Aims: To compare the clinical features and surgical outcomes of pediatric retinal detachment (RD) in high myopia and extreme myopia.
Methods: The clinical charts of 107 children who experienced RD and had a spherical equivalent (SE) of at least 6.00 diopters (D) were reviewed. The patients were separated into high myopia group (SE, -6.0 to -10.0 D) and extreme myopia group (SE, greater than -10.0 D). RD characteristics and outcomes were compared between these two groups.

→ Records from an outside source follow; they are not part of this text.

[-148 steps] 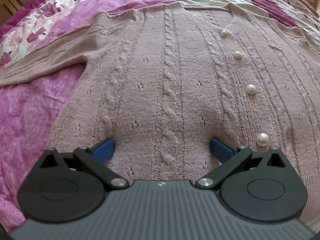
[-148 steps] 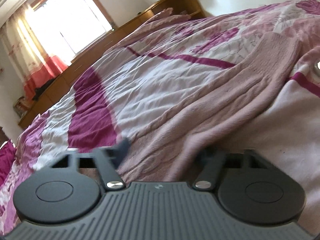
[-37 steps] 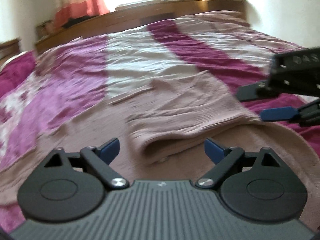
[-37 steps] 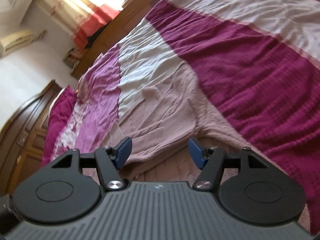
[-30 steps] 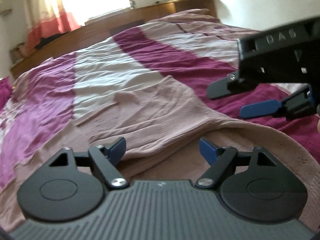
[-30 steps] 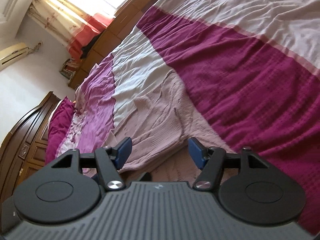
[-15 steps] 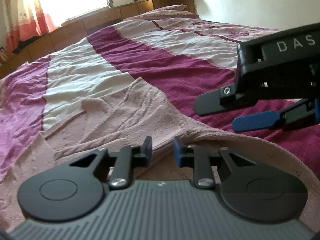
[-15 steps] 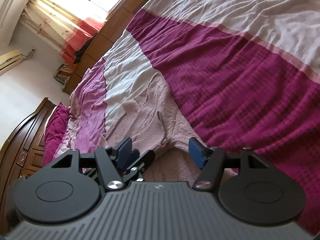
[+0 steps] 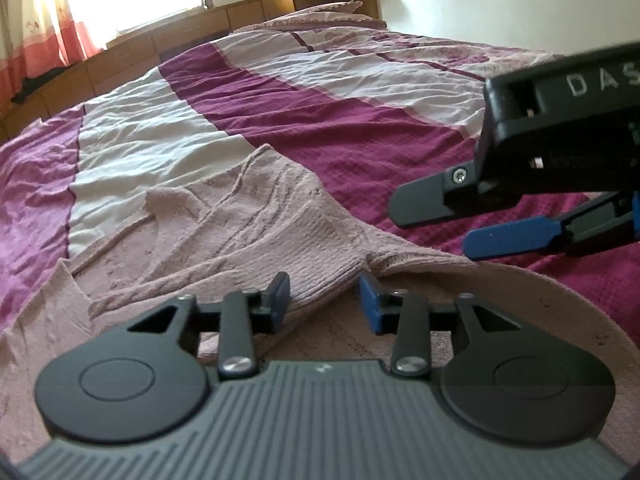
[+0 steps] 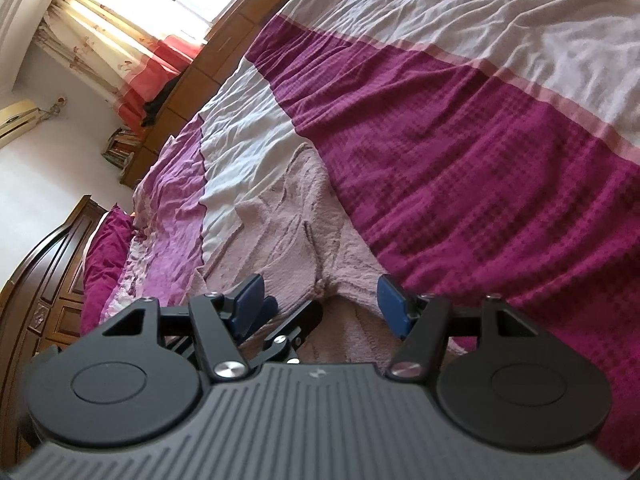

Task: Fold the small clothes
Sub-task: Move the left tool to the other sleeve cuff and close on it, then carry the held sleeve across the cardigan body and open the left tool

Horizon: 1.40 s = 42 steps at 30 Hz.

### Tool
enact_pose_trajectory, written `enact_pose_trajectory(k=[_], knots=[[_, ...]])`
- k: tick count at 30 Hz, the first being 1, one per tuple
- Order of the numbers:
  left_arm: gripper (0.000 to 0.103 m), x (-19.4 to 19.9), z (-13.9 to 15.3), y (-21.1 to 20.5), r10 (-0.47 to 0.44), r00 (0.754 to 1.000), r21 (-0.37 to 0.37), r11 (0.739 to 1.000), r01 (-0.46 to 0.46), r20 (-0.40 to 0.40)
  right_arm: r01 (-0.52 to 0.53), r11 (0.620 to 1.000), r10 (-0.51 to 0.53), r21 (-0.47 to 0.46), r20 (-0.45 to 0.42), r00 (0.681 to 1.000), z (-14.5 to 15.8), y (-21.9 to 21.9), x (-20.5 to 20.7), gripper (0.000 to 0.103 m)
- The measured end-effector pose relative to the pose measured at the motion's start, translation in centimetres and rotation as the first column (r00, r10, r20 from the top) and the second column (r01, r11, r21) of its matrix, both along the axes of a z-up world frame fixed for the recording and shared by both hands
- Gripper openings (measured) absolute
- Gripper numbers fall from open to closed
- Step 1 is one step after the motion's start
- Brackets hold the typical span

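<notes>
A dusty-pink knitted cardigan [image 9: 256, 216] lies on the bed, one sleeve folded across its body. My left gripper [image 9: 324, 300] has its blue pads around the sleeve's ribbed cuff [image 9: 320, 248], partly open and not clamping it. My right gripper [image 10: 320, 300] is open and hovers over the same cuff fold [image 10: 348, 276]. It shows at the right of the left wrist view [image 9: 472, 216], just above the cardigan. The left gripper's fingers [image 10: 256, 316] show at the lower left of the right wrist view.
The bed has a striped magenta, white and pink cover [image 9: 320, 120]. A wooden headboard shelf [image 9: 280, 4] and a curtained window [image 9: 40, 20] stand at the far side. A dark wooden wardrobe [image 10: 48, 280] is at the left of the right wrist view.
My left gripper had closed nearly shut on the cuff half a second ago and has now opened partway. The right gripper stays open and has come slightly closer over the fold.
</notes>
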State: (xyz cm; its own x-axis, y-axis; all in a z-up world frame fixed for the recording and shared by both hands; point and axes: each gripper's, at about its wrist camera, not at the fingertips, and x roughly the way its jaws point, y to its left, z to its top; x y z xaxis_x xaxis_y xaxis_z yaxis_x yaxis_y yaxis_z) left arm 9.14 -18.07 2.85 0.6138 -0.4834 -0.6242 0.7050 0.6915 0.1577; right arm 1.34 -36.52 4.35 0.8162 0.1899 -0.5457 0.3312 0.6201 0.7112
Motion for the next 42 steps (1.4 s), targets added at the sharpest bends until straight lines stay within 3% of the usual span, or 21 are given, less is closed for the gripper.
enact_pose_trajectory(k=[2,7,8,9,14,20,28,29,32,33,42], knots=[[0.049,0.0,0.1,0.1,-0.016,1.000,-0.009,1.000,0.016,-0.012,0.003,1.000,-0.003,0.001,-0.002,1.000,-0.1,-0.1,0.0,0.070],[0.048,-0.2,-0.1,-0.3,-0.026,0.999,0.014,1.000,0.025,0.027,-0.003,1.000,0.003,0.004,-0.008,1.000,-0.4,0.1,0.1,0.070],[0.032,-0.1,-0.1,-0.3,-0.030,0.999,0.008,1.000,0.030,0.022,-0.004,1.000,0.004,0.004,-0.008,1.000,-0.4,0.2,0.1,0.070],[0.010,0.1,-0.1,-0.2,-0.038,0.999,0.002,0.999,0.038,0.004,-0.005,1.000,0.005,0.003,-0.009,1.000,-0.4,0.2,0.1,0.070],[0.002,0.1,1.2,0.8,-0.045,0.999,-0.069,0.997,0.044,-0.017,-0.003,1.000,0.003,0.003,-0.011,1.000,-0.6,0.0,0.2,0.070],[0.001,0.8,3.3,2.6,0.058,0.998,-0.119,0.991,-0.055,0.028,0.000,1.000,0.000,0.004,-0.018,1.000,-0.7,0.0,0.1,0.070],[0.008,0.6,2.1,1.8,0.034,0.999,0.003,0.999,-0.034,0.020,-0.003,1.000,0.003,0.001,-0.013,1.000,-0.5,0.1,0.0,0.070],[0.014,0.5,1.8,1.7,0.024,1.000,0.014,1.000,-0.024,0.013,-0.004,1.000,0.004,0.001,-0.012,1.000,-0.5,0.1,0.0,0.070],[0.051,0.0,0.9,1.0,0.007,1.000,0.054,0.999,-0.009,0.030,-0.003,1.000,0.003,0.003,-0.012,1.000,-0.6,0.0,0.0,0.070],[0.053,-0.3,0.7,0.8,-0.002,0.999,0.065,0.998,-0.001,0.044,-0.003,1.000,0.003,0.004,-0.012,1.000,-0.6,-0.1,-0.1,0.070],[0.050,-0.4,-0.8,-0.8,-0.050,0.995,0.130,0.991,0.039,0.084,0.000,1.000,0.000,0.007,-0.015,1.000,-0.8,-0.2,-0.1,0.070]])
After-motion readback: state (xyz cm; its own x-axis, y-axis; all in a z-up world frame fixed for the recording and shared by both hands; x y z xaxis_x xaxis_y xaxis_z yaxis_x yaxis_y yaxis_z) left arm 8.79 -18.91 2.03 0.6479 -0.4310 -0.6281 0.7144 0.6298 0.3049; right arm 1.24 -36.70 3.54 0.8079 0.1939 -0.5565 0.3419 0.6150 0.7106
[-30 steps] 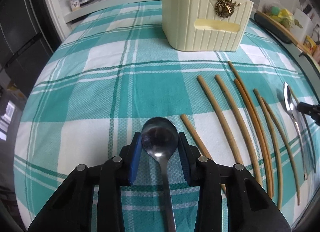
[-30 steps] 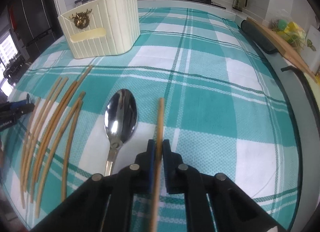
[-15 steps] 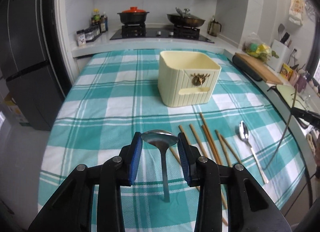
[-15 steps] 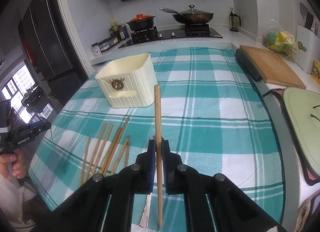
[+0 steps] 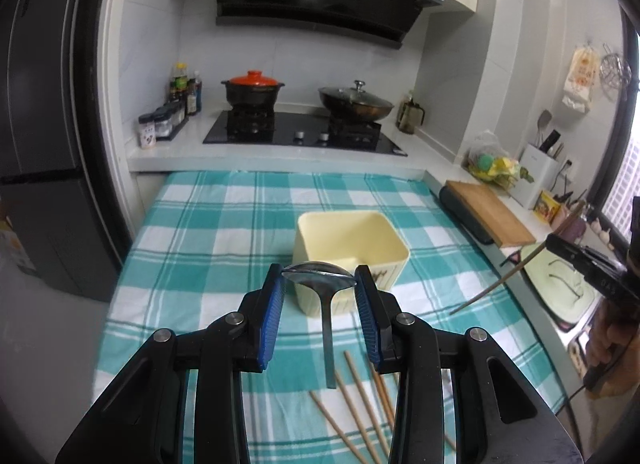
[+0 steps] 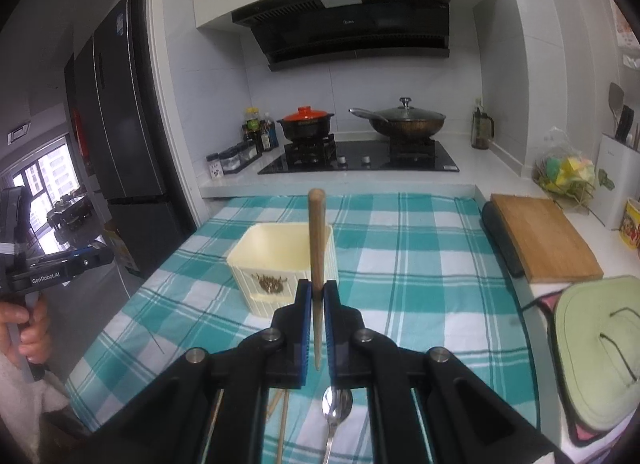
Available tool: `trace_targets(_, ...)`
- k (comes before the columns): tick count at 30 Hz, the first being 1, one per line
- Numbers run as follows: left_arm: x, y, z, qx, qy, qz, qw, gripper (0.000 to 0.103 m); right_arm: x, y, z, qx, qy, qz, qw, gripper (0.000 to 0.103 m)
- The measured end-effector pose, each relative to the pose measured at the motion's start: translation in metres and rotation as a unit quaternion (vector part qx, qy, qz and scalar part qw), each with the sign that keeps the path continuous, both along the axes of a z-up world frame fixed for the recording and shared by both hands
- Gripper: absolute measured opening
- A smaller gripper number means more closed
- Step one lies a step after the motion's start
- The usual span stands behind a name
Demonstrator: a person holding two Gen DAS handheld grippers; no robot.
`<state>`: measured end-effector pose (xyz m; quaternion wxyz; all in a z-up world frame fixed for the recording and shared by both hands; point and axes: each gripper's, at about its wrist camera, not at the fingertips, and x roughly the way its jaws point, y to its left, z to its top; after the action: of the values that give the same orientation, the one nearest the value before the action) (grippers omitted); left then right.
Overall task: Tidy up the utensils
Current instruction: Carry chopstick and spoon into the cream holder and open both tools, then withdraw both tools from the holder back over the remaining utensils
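My left gripper (image 5: pixel 319 279) is shut on a metal spoon (image 5: pixel 325 306), held by its bowl with the handle hanging down, high above the checked tablecloth. My right gripper (image 6: pixel 317 293) is shut on a wooden chopstick (image 6: pixel 316 240), held upright. The cream utensil holder (image 5: pixel 351 238) stands open-topped on the table ahead of both grippers; it also shows in the right wrist view (image 6: pixel 276 254). Several chopsticks (image 5: pixel 360 392) lie on the cloth below the left gripper. A second spoon (image 6: pixel 335 416) lies below the right gripper. The right gripper with its chopstick (image 5: pixel 496 284) shows at the right of the left wrist view.
A wooden cutting board (image 6: pixel 540 236) and a green mat (image 6: pixel 592 344) lie on the counter at the right. A stove with a red-lidded pot (image 5: pixel 253 90) and a wok (image 5: pixel 356 104) is behind the table. A dark fridge (image 5: pixel 44 144) stands at the left.
Both grippers have risen higher off the table with the spoon and the chopstick and tilted up toward level. The holder now sits lower and closer in both views.
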<state>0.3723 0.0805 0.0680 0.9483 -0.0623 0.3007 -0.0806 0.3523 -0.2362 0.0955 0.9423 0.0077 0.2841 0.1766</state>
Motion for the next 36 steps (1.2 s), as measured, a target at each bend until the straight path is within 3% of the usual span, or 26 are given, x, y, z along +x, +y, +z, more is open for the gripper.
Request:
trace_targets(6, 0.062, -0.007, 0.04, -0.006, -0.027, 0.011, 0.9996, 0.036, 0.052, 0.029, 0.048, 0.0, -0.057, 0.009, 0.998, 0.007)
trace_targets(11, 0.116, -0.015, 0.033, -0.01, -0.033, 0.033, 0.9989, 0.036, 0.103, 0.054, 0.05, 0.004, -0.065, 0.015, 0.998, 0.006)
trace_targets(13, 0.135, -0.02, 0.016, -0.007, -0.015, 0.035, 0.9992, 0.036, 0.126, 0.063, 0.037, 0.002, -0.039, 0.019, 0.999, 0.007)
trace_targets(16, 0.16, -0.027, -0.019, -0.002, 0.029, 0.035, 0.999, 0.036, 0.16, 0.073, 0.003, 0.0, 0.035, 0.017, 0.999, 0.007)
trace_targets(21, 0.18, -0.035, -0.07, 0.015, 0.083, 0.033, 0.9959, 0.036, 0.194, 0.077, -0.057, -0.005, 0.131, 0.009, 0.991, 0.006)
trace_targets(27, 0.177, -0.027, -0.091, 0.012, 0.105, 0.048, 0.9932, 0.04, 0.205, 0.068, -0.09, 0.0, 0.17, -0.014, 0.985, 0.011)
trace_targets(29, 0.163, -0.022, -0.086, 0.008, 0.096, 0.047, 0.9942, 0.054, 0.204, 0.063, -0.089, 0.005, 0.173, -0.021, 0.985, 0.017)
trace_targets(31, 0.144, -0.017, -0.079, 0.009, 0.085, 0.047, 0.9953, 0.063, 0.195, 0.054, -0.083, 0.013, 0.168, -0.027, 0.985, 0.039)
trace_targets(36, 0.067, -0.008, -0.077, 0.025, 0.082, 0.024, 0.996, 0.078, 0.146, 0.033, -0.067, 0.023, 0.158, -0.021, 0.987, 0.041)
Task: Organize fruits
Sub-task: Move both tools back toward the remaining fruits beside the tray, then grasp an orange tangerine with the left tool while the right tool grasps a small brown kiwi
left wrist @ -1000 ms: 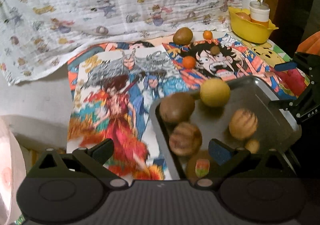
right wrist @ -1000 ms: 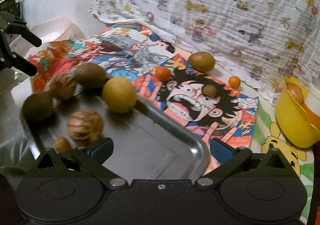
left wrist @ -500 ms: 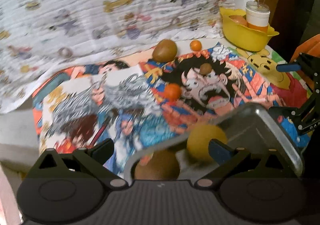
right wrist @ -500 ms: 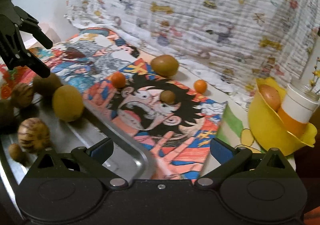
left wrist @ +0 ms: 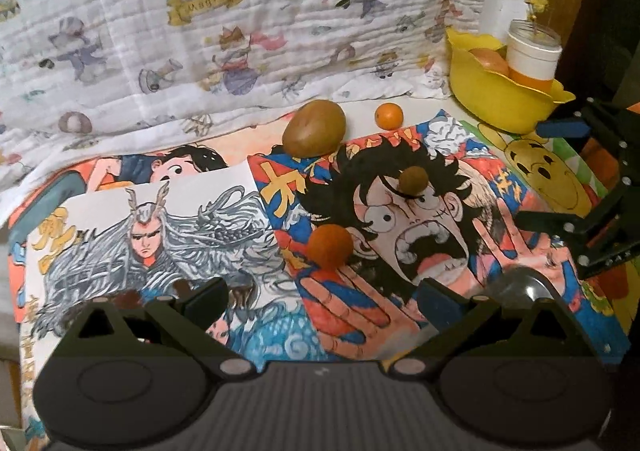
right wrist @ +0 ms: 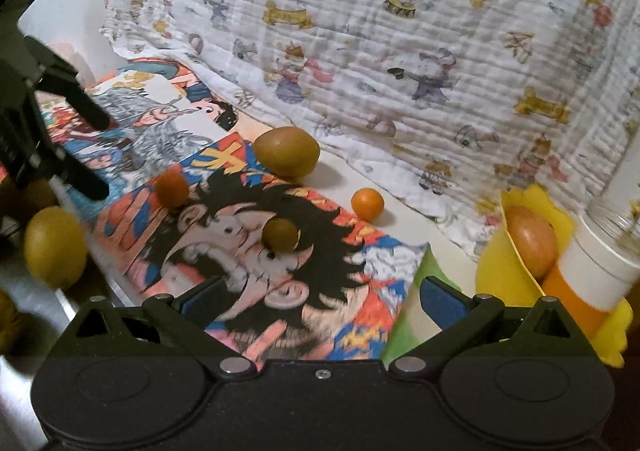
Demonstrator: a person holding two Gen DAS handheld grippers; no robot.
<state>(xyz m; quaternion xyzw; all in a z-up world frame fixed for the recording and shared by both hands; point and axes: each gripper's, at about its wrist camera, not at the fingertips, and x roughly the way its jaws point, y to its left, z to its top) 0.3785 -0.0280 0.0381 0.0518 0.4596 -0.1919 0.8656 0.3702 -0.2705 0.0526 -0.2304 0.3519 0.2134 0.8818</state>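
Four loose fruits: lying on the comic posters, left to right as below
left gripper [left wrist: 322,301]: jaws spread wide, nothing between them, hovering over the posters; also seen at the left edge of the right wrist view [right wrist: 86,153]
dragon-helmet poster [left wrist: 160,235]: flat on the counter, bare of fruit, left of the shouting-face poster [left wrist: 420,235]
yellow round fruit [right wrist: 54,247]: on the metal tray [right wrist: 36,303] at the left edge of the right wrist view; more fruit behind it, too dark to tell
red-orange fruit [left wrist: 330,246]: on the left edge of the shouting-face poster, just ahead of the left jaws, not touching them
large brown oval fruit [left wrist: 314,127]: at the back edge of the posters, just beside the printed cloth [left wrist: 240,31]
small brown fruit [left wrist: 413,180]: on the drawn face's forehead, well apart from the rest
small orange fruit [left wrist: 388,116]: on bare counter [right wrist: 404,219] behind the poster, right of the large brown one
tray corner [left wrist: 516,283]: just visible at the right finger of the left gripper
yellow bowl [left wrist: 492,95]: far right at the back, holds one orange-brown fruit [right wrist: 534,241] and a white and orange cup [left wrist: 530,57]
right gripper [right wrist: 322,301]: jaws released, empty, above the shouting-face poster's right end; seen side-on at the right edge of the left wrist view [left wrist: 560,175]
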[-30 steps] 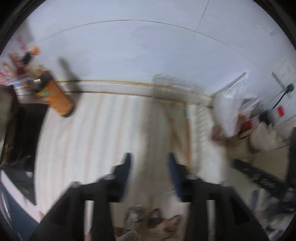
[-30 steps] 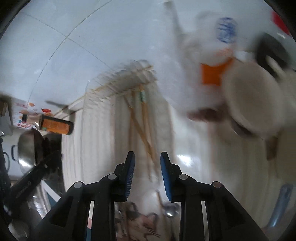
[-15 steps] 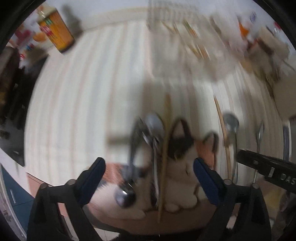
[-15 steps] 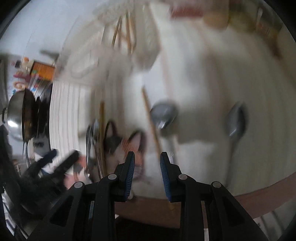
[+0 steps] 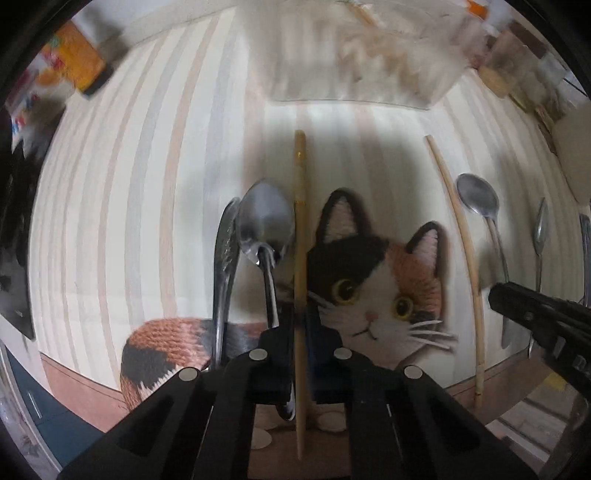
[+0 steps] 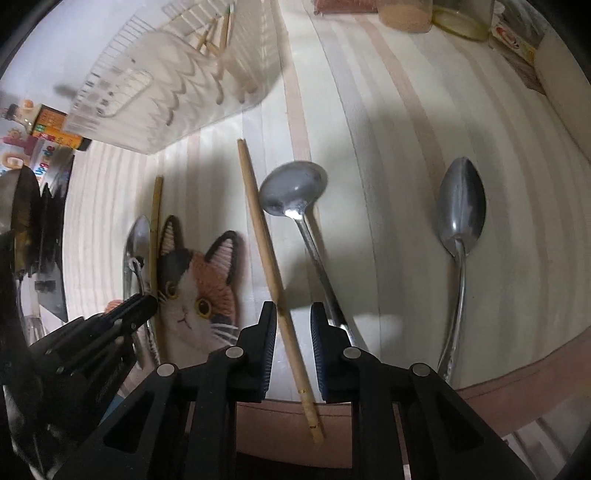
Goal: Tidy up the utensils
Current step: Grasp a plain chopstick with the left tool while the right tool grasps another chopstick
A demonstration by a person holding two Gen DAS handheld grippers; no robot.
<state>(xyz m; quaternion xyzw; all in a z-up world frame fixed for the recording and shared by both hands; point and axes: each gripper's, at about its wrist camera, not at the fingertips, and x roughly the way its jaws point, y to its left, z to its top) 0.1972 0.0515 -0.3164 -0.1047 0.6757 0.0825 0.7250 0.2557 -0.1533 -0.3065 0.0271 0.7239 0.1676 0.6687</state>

Results: There were significant differences between the two groups in total RD (P < 0.001), the presence of posterior staphyloma (P < 0.001), and some types of breaks. More eyes in the extreme myopia group required vitrectomy after the initial RD repair. In the high myopia group, retinal reattachment was achieved in 79 eyes (97.5%) at the end of the intervention whereas in the extreme myopia group, retinal reattachment was achieved in 22 eyes (73.3%). Multiple logistic regression showed that a higher refractive error was the only negative predictor of surgical outcome (P = 0.026).
Conclusion: Due to differences in etiologies, clinical characteristics, required surgical procedure after initial repair, surgical and functional outcomes, pediatric RD with extreme myopia should be addressed differently from pediatric RD with high myopia.